*Directions*: Everything in the listing below except the pictures should be reproduced exactly.

*Dataset excerpt*:
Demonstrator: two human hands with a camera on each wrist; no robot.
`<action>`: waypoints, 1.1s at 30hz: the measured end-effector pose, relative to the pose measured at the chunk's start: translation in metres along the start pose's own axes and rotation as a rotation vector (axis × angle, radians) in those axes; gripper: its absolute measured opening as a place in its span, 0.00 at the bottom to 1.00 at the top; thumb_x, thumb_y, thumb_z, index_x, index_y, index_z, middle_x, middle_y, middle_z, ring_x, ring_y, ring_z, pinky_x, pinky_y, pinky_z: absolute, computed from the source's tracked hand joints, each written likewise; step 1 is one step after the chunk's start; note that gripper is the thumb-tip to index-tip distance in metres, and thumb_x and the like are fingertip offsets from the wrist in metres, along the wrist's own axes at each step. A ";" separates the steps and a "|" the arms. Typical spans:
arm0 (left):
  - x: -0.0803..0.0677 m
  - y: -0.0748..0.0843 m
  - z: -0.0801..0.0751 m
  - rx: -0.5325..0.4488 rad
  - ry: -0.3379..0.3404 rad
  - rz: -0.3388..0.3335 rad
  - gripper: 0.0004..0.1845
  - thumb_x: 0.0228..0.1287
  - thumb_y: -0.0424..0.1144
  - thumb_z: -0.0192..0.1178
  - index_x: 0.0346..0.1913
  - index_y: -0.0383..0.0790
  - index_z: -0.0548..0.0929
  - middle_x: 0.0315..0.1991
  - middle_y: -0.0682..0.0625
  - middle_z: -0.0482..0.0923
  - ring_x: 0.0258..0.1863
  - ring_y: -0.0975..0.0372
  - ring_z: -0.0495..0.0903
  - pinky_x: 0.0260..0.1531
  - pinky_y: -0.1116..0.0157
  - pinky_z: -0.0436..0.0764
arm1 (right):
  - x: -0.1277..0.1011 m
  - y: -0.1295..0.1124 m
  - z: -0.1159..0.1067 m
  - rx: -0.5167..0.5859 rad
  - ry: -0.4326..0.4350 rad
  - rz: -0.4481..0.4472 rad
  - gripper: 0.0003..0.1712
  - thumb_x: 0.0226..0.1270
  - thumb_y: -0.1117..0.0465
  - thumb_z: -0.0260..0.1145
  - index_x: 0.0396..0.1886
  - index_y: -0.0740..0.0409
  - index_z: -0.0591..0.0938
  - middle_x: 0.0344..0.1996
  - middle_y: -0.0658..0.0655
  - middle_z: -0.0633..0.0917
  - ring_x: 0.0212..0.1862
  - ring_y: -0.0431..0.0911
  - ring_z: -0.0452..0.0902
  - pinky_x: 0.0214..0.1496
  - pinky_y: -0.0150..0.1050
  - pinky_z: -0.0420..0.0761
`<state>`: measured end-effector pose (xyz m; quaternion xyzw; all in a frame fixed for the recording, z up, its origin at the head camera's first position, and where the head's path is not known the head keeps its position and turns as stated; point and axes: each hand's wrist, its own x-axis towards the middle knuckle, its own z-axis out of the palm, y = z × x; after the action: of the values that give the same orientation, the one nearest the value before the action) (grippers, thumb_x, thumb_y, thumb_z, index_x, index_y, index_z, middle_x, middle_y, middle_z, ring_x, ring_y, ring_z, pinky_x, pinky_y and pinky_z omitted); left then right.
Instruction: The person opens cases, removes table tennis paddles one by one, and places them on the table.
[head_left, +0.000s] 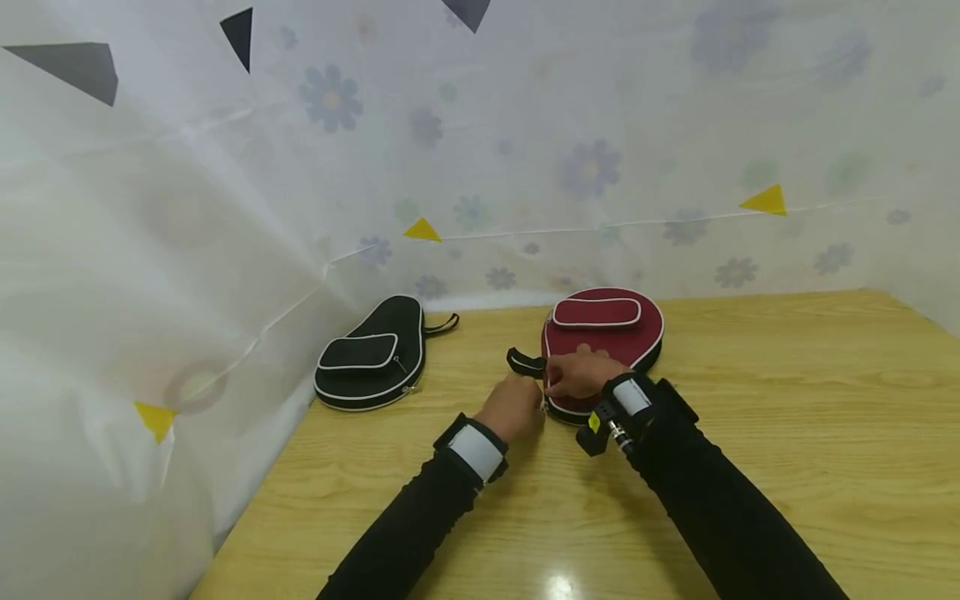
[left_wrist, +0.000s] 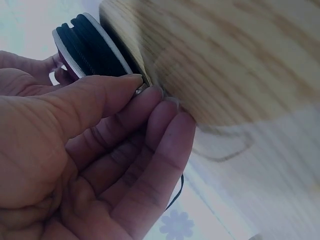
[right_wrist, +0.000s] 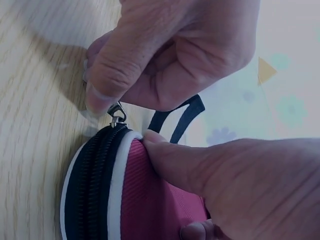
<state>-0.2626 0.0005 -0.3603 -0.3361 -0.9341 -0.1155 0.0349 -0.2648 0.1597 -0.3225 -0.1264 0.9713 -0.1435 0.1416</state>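
A red table tennis bat case with white piping and a front pocket lies on the table. My left hand is at its near left end, pinching the metal zipper pull between thumb and forefinger. In the right wrist view, the black zipper runs along the case's side with its teeth together near the slider. My right hand grips the case at its narrow end, thumb on the red face close to the piping. A black wrist strap sticks out beside both hands.
A black bat case with white piping and a small loop lies at the table's left edge. Behind the wooden table hangs a flowered white sheet, with yellow pennants on a string. The sheet also borders the left side.
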 end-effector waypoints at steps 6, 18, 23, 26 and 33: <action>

*Answer to this task*:
Demonstrator: two human hands with a camera on each wrist; no robot.
`<action>`: waypoints, 1.1s at 30hz: the measured end-effector pose, relative to the pose measured at the chunk's start: translation in metres along the start pose's own axes and rotation as a rotation vector (axis × angle, radians) in those axes; gripper: its absolute measured opening as a place in its span, 0.00 at the bottom to 1.00 at the top; thumb_x, thumb_y, thumb_z, index_x, index_y, index_z, middle_x, middle_y, middle_z, ring_x, ring_y, ring_z, pinky_x, pinky_y, pinky_z: absolute, computed from the source's tracked hand joints, each written likewise; step 1 is one step after the chunk's start; note that gripper is the thumb-tip to index-tip distance in metres, and thumb_x and the like are fingertip offsets from the wrist in metres, along the wrist's own axes at each step. A ";" separates the steps and a "|" the arms. Typical spans:
arm0 (left):
  - x: -0.0803..0.0677 m
  - y: -0.0748..0.0843 m
  - z: -0.0801..0.0751 m
  - rx: -0.5325..0.4488 rad
  - ry: -0.3379..0.3404 rad
  - rz: -0.3388..0.3335 rad
  - gripper: 0.0004..0.1845
  - thumb_x: 0.0228..0.1287
  - thumb_y: -0.0424..0.1144
  - thumb_z: -0.0192..0.1178
  - index_x: 0.0346..0.1913
  - index_y: -0.0383..0.0790
  - index_z: -0.0548..0.0929
  - middle_x: 0.0315..0.1991
  - middle_y: -0.0682..0.0625
  - middle_z: -0.0482..0.0923
  - ring_x: 0.0258..0.1863
  - ring_y: -0.0975..0.0372
  - ring_z: -0.0495..0.0903
  - pinky_x: 0.0260..0.1531
  - pinky_y: -0.1116..0.0157
  - pinky_z: -0.0436..0.0764
arm1 (right):
  - x: -0.1277..0.1011 m
  - y: -0.1295..0.1124 m
  - z: -0.1159..0.1067 m
  - rx: -0.5167..0.5859 rad
  - ry: -0.4326..0.4350 rad
  - rz: -0.4481..0.4472 rad
  - gripper: 0.0003..0.1712
  - thumb_x: 0.0226..0.1270
  - thumb_y: -0.1117..0.0465
  - thumb_z: -0.0260..0.1145
  - index_x: 0.0396..0.1886
  - index_y: -0.0740..0.0409
  - index_z: -0.0591..0.0938
  - middle_x: 0.0344..0.1996
  - middle_y: -0.0658..0.0655
  - middle_z: -0.0633..0.0917
  - ring_x: 0.0212..0.1862
  - ring_y: -0.0431..0.0911
  - ring_z: -0.0452..0.0902
  - pinky_x: 0.0214..0.1496
  - pinky_y: -0.0150..0.1050
  - pinky_z: -0.0420..0.0761
`<state>`: measured end-effector pose (xyz m; quaternion xyzw; all in a frame fixed for the recording, z up, its origin at the head camera's first position, and where the head's path is not known the head keeps its position and turns as stated; point and axes: each hand's wrist, its own x-axis towards the middle knuckle, its own z-axis out of the palm, y = z × x; after the action: of the values that give the same orientation, the one nearest the value before the action) (grippers, thumb_x, thumb_y, thumb_z, index_x, index_y, index_z, middle_x, middle_y, middle_z, ring_x, ring_y, ring_z, pinky_x, pinky_y and pinky_z omitted); left then right.
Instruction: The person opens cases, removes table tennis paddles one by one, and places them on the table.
[head_left, +0.000s] 
[left_wrist, +0.000s] 
[right_wrist, +0.000s] 
<state>-0.2626 0.0005 -0.3603 -0.3361 -0.9341 -0.1155 0.0349 -0.2648 0.1597 -0.3225 -0.1264 0.9713 -0.1435 0.1416</state>
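A red table tennis bat case with white piping and a front pocket lies on the table. My left hand is at its near left end, pinching the metal zipper pull between thumb and forefinger. In the right wrist view, the black zipper runs along the case's side with its teeth together near the slider. My right hand grips the case at its narrow end, thumb on the red face close to the piping. A black wrist strap sticks out beside both hands.
A black bat case with white piping and a small loop lies at the table's left edge. Behind the wooden table hangs a flowered white sheet, with yellow pennants on a string. The sheet also borders the left side.
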 end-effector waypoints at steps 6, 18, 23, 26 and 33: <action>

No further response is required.